__Data__

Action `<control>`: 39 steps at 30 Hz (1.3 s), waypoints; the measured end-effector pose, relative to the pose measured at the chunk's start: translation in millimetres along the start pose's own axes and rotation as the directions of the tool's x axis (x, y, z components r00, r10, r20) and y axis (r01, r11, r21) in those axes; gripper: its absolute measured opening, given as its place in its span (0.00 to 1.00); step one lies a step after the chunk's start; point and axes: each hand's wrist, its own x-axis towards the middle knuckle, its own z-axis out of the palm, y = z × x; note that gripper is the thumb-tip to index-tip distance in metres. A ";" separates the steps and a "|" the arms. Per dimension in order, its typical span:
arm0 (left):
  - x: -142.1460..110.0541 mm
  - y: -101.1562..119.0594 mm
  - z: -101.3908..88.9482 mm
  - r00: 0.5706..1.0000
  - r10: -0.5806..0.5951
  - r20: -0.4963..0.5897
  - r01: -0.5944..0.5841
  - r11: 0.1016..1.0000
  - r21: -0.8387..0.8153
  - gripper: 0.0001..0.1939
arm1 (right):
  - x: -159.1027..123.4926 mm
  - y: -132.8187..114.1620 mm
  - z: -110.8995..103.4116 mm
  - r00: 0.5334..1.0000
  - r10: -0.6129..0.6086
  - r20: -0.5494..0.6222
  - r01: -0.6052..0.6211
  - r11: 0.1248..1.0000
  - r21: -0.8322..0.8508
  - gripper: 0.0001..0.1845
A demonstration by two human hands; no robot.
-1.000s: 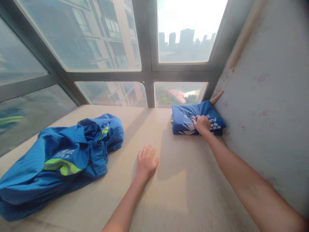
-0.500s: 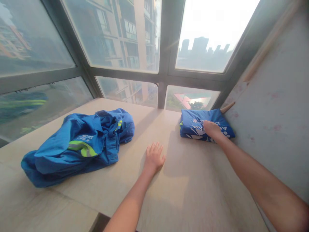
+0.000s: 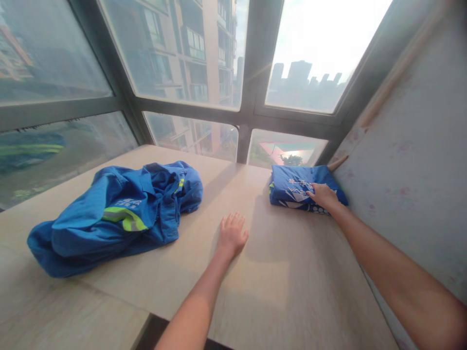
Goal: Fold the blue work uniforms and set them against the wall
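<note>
My left hand point(image 3: 232, 236) lies flat on the wooden surface with its fingers spread, holding nothing. My right hand point(image 3: 324, 195) rests on top of a neatly folded blue garment point(image 3: 288, 176) at the back right. Its thumb and a finger show a little apart, pointing left across the cloth; the other fingers are mostly hidden. White lettering and graphics mark the folded garment, and a bit of yellow-green shows at its left edge. To the left lies a crumpled blue work jacket point(image 3: 83, 214) with yellow-green and grey reflective strips, apart from both hands.
The pale wood-grain surface point(image 3: 204, 272) has a dark gap point(image 3: 153, 333) at its front edge. Framed windows point(image 3: 242, 97) rise behind and to the left. A patterned wall point(image 3: 408, 194) borders the right, with a wooden piece point(image 3: 338, 163) sticking out behind the folded garment.
My right hand has shifted slightly over the folded garment, and its thumb and finger now show more apart. My left hand stays flat in place. The view has tilted slightly.
</note>
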 end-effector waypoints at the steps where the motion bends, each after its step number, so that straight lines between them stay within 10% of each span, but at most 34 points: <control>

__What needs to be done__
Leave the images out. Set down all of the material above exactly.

__Task result__
Action `<control>`: 39 steps at 30 Hz (1.3 s), waypoints; the measured end-effector pose, relative to the pose measured at the chunk's start: translation in millimetres along the start pose's own axes and rotation as the directions of the tool's x axis (x, y, z components r00, r10, r20) and y axis (r01, r11, r21) in those axes; gripper: its absolute measured opening, given as its place in its span (0.00 to 1.00); step one lies a step after the chunk's start; point and axes: each hand's wrist, its own x-axis towards the middle knuckle, its own z-axis out of the palm, y = z × x; note that gripper is the thumb-tip to index-tip distance in metres. A ";" separates the steps and a "|" the arms. Per dimension in order, its typical span:
arm0 (left):
  - x: -142.1460..110.0541 mm
  - y: -101.1562..119.0594 mm
  - z: -101.3908..88.9482 mm
  - r00: 0.5706..1.0000
  - r10: -0.5806..0.5951
  - r20: -0.4963..0.5897
  - r01: -0.5944..0.5841
  - r11: 0.1016..1.0000
  - r21: -0.8387..0.8153
  - gripper: 0.0001..0.1939
arm1 (right):
  - x: -159.1027..123.4926 mm
  - y: -132.8187..114.1620 mm
  - z: -110.8995..103.4116 mm
  - r00: 0.5334..1.0000
  - r10: -0.6129..0.6086
  - r20: -0.5494..0.6222
  - r01: -0.6052..0.6211
  - r11: 0.1248..1.0000
  - r21: -0.8322..0.8508
  - gripper: 0.0001..0.1845
A demonstration by two human hands; no robot.
-1.000s: 
-0.500s: 
+0.000s: 
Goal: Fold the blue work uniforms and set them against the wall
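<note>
My left hand point(image 3: 232, 236) lies flat on the wooden surface with its fingers spread, holding nothing. My right hand point(image 3: 324, 195) rests on top of a neatly folded blue garment point(image 3: 288, 176) at the back right. Its thumb and a finger show a little apart, pointing left across the cloth; the other fingers are mostly hidden. White lettering and graphics mark the folded garment, and a bit of yellow-green shows at its left edge. To the left lies a crumpled blue work jacket point(image 3: 83, 214) with yellow-green and grey reflective strips, apart from both hands.
The pale wood-grain surface point(image 3: 204, 272) has a dark gap point(image 3: 153, 333) at its front edge. Framed windows point(image 3: 242, 97) rise behind and to the left. A patterned wall point(image 3: 408, 194) borders the right, with a wooden piece point(image 3: 338, 163) sticking out behind the folded garment.
My right hand has shifted slightly over the folded garment, and its thumb and finger now show more apart. My left hand stays flat in place. The view has tilted slightly.
</note>
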 end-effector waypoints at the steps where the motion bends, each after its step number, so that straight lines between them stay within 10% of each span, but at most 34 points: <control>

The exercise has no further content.